----- EXERCISE MATERIAL

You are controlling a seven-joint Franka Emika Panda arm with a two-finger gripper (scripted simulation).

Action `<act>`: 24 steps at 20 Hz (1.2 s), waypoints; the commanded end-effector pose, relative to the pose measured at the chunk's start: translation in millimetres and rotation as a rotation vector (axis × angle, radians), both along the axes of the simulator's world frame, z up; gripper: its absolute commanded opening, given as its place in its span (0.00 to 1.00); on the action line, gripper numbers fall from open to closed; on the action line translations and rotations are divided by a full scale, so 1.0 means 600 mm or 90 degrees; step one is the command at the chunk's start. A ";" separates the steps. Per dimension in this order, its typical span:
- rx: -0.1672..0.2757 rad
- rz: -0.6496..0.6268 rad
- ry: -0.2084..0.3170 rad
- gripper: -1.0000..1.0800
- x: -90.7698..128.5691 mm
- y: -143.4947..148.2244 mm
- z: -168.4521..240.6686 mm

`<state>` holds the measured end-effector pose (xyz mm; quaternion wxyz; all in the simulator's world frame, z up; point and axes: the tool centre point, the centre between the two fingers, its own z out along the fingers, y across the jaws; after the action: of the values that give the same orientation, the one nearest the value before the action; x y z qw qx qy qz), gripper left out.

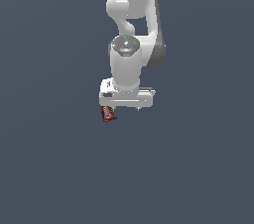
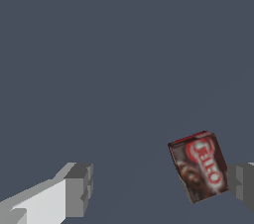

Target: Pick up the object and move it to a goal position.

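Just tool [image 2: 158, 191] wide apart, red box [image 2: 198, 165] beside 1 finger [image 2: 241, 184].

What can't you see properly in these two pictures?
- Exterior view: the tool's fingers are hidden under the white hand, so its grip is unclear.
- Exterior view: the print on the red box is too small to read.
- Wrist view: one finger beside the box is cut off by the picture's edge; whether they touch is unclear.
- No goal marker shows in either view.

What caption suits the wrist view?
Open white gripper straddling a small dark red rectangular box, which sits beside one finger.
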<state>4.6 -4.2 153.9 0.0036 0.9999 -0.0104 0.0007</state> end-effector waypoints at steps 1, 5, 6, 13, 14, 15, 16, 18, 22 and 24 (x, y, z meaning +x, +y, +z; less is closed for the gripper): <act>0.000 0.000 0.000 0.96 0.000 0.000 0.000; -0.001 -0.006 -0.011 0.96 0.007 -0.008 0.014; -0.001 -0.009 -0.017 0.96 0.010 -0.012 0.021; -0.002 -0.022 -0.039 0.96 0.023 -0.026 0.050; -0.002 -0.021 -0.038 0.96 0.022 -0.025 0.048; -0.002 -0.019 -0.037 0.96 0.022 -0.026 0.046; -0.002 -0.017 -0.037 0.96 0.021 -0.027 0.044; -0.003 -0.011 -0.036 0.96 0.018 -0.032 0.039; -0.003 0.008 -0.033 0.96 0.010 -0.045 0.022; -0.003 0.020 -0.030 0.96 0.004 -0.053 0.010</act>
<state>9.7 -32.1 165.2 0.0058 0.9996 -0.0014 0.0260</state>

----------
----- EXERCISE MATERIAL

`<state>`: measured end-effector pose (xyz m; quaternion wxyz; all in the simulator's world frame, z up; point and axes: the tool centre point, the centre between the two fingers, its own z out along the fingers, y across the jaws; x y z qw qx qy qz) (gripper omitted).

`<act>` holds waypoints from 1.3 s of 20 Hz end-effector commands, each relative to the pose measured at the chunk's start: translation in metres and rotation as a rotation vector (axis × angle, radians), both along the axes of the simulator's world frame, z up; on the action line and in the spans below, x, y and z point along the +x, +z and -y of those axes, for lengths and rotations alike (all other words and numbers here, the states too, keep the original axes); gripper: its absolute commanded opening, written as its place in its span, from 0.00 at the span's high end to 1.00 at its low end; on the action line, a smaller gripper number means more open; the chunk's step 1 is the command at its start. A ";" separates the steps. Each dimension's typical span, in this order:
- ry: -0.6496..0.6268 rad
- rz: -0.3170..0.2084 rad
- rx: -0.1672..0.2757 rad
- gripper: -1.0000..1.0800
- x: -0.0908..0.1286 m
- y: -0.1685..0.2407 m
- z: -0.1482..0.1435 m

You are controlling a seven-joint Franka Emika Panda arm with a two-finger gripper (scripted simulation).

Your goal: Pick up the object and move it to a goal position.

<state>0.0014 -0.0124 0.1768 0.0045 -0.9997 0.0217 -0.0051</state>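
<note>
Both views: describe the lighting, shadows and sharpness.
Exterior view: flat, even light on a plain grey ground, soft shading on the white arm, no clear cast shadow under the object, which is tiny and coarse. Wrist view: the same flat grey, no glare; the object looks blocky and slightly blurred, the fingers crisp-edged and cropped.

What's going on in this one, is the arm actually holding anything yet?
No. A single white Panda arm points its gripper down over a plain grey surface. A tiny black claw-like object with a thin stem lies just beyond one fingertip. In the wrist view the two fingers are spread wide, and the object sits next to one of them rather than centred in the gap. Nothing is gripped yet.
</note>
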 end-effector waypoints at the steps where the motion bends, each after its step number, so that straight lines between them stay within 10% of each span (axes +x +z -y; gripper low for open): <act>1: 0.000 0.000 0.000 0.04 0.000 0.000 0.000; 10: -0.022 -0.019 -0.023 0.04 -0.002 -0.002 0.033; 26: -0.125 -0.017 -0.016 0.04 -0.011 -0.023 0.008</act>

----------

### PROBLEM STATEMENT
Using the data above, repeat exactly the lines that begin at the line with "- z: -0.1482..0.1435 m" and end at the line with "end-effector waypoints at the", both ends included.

### EXERCISE RESULT
- z: -0.1482..0.1435 m

You are controlling a seven-joint Franka Emika Panda arm with a two-finger gripper (scripted simulation).

Your goal: Pick up the object and move it to a goal position.

<state>0.0014 -0.0124 0.1768 0.0045 -0.9997 0.0217 -0.0051</state>
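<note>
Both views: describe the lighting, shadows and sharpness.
Exterior view: flat, even light on a plain grey ground, soft shading on the white arm, no clear cast shadow under the object, which is tiny and coarse. Wrist view: the same flat grey, no glare; the object looks blocky and slightly blurred, the fingers crisp-edged and cropped.

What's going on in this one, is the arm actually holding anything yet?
No. A single white Panda arm points its gripper down over a plain grey surface. A tiny black claw-like object with a thin stem lies just beyond one fingertip. In the wrist view the two fingers are spread wide, and the object sits next to one of them rather than centred in the gap. Nothing is gripped yet.
</note>
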 end-effector waypoints at the steps where the motion bends, each after its step number, so that straight lines between them stay within 10% of each span (axes +x +z -y; gripper low for open): <act>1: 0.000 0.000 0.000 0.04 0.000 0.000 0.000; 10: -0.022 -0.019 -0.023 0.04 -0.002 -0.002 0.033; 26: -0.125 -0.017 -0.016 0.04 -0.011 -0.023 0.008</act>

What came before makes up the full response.